TASK PROMPT
Beginning with the first line below, please restate each line exactly, down to and including the line containing "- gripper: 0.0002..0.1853".

SOURCE DATA
----------------

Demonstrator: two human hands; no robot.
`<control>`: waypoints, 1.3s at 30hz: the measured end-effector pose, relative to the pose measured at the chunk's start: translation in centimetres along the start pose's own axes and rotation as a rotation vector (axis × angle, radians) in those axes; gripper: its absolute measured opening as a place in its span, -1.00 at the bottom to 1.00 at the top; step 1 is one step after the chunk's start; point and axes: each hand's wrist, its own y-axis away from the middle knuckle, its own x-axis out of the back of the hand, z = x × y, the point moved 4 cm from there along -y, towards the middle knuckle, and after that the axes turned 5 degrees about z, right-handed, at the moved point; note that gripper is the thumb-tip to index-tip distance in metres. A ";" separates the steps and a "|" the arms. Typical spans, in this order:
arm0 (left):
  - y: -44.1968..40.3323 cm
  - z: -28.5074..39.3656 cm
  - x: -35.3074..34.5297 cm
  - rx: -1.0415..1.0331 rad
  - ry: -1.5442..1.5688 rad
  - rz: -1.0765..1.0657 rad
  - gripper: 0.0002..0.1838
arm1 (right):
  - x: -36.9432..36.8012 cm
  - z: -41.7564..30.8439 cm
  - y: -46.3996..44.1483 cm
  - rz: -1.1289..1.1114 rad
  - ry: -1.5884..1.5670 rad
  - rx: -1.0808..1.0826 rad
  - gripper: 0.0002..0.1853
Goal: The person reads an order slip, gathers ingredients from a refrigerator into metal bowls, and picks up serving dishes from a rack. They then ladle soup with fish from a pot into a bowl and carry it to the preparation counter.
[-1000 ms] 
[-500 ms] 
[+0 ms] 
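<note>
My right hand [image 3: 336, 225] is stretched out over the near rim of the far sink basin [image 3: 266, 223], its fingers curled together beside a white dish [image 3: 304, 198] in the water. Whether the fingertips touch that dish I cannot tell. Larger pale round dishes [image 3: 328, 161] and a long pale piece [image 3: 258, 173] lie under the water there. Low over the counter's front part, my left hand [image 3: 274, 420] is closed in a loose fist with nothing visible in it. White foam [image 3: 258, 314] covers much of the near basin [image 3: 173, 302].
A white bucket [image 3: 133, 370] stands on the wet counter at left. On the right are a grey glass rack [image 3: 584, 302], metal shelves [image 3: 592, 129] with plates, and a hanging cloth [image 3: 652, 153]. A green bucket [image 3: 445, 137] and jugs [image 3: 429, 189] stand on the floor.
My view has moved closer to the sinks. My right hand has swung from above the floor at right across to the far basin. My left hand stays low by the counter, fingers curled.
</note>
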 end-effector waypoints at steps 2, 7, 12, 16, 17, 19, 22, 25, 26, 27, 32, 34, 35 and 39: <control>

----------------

COMPLETED EXERCISE
Demonstrator: two human hands; no robot.
`<control>`: waypoints, 1.3s at 30hz: the measured end-effector pose, relative to the pose measured at the chunk's start: translation in centimetres along the start pose's own axes and rotation as a rotation vector (axis × angle, radians) in those axes; gripper: its absolute measured opening as a place in its span, -1.00 at the bottom to 1.00 at the top; step 1 is one step after the chunk's start; point and axes: each hand's wrist, its own y-axis away from the middle knuckle, its own x-axis out of the back of the hand, z = x × y, the point moved 4 cm from there along -y, towards the middle knuckle, and after that the axes turned 5 degrees about z, right-handed, at the moved point; note that gripper is the thumb-tip to index-tip distance in metres. A ";" separates the steps and a "|" the arms. Typical spans, in this order:
arm0 (left):
  - y: -44.1968..40.3323 cm
  - z: -28.5074..39.3656 cm
  - x: -35.3074..34.5297 cm
  - rx: -1.0415..1.0331 rad
  - ry: -1.5442..1.5688 rad
  - rz: -1.0765..1.0657 rad
  - gripper: 0.0002..0.1838
arm1 (right):
  - x: -36.9432..36.8012 cm
  - z: -41.7564..30.8439 cm
  - y: -46.3996..44.1483 cm
  - rz: -1.1289..1.1114 rad
  - ry: -1.5884..1.5670 rad
  - rx: -1.0808..1.0826 rad
  - gripper: 0.0002..0.1853

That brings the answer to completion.